No dinner - no problem. A good snack before bed (nuts and pepper slices for example).
I just REFUSE to losemyshit over food another day. So far, so good.
JD goes through cycles like that; when he's in "disagreeable meal" mode, I let him eat healthy snacks throughout the day and don't push the meals. Like, dry cereal (Mighty Bites) and a cup of milk for breakfast, a piece of fruit and a yogurt smoothie later in the morning, a Clif Z-bar and some fruit after (instead of) lunch, some trail mix later in the afternoon, and fruit and raisins after dinner. I do give him "regular" meals, too, but if he doesn't eat them, I don't push. He re-sets in a day or two and goes back to eating meals and having "real treats" (cookies, etc) afterwards. I actually think he eats healthier on the grazing days, bc/ even though he's "snacking" all day long, they are all heathy things and there isn't any candy or cookies or crap. GL
If you're going to give him the cookie anyway, I'd just let him have it first. We do that. If dessert is "allowed" she can have her portion of dessert at whatever point in the meal she wants. She often eats a bite of chocolate, and then a good dinner. Sometimes just the chocolate, but then I don't get into battles about the cookie.

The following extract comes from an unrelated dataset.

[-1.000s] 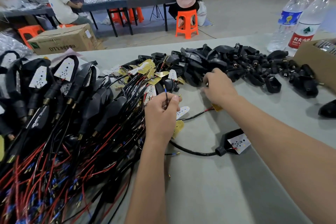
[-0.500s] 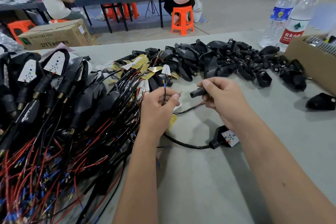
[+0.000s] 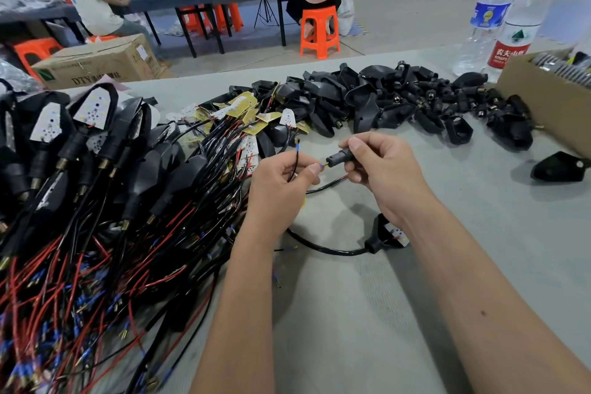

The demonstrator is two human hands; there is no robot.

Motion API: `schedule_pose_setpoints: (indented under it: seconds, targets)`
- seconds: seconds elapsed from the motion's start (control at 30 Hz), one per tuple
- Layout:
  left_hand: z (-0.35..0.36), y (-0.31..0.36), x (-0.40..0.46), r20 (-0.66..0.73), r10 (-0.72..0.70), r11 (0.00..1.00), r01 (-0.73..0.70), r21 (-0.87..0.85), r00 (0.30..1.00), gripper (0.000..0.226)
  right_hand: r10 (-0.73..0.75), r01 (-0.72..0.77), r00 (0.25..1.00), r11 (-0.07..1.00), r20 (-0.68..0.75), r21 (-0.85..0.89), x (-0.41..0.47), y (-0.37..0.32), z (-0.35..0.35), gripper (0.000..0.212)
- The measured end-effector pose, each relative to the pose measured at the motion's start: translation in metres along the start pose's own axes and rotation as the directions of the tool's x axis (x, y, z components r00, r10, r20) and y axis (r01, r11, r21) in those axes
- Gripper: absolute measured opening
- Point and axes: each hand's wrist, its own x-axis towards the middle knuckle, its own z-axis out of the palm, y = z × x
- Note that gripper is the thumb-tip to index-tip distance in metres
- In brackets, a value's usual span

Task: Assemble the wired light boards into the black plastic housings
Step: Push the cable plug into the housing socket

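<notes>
Two hands work above the middle of the grey bench [image 3: 367,329]. The left hand [image 3: 278,189] pinches one thin black wire [image 3: 295,163] between thumb and forefinger, its blue-tipped end sticking up toward 12 o'clock. The right hand [image 3: 383,166] grips one black housing [image 3: 339,158] by its round stem, the stem's mouth pointing to 9 o'clock and almost touching the left thumb. At 5 o'clock from the hands lies one finished housing with a white light board [image 3: 391,235] on a black cable. A heap of loose black housings [image 3: 399,99] stretches across at 1 o'clock, too many to count. A mass of wired finished units [image 3: 80,185] fills 9 o'clock. Two water bottles [image 3: 508,25] stand at 2 o'clock beside one cardboard box [image 3: 550,96].
</notes>
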Motion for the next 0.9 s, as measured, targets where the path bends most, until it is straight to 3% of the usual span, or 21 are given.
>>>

I'm not sure if this will help, but we do an 'eat your age' - DS has to eat 3 of each thing before being excused from the dinner table. He has to TRY one bite of everything before whining. Excessive whining = timeout. Any time we've had to follow through with time out, he has come back and eaten his dinner. He gets dessert if he finishes dinner. I only put 3-5 of each thing on his plate, so it's not overwhelming. My kitchen closes at 7pm.
I would say we struggle 3 out of 7 nights. It seems that when DH is home, DS tests him. I also know what nights will be difficult and easy based on what I'm cooking, so I try to do a favorite side to balance a not-so-favorite main dish.
GL!

David "BD" 2/8/07 Spencer 9/12/11I guess I am lucky. DS doesn't beg/scream for treats.
Neither does he eat healthy food. He is so skinny.
Our "rule" is that he needs to try 1 bite of whatever meal, and then he can have an alternative (still fairly healthy) choice. Like at lunch today he had to eat a bite of his beans, and then he could have as much pizza as he wanted.
I don't have it in me to battle him. I offer healthy choices, and I figure eventually he will eat if he is hungry. (And yes I consider homemade cheese pizza a perfectly healthy choice for a 2 year old).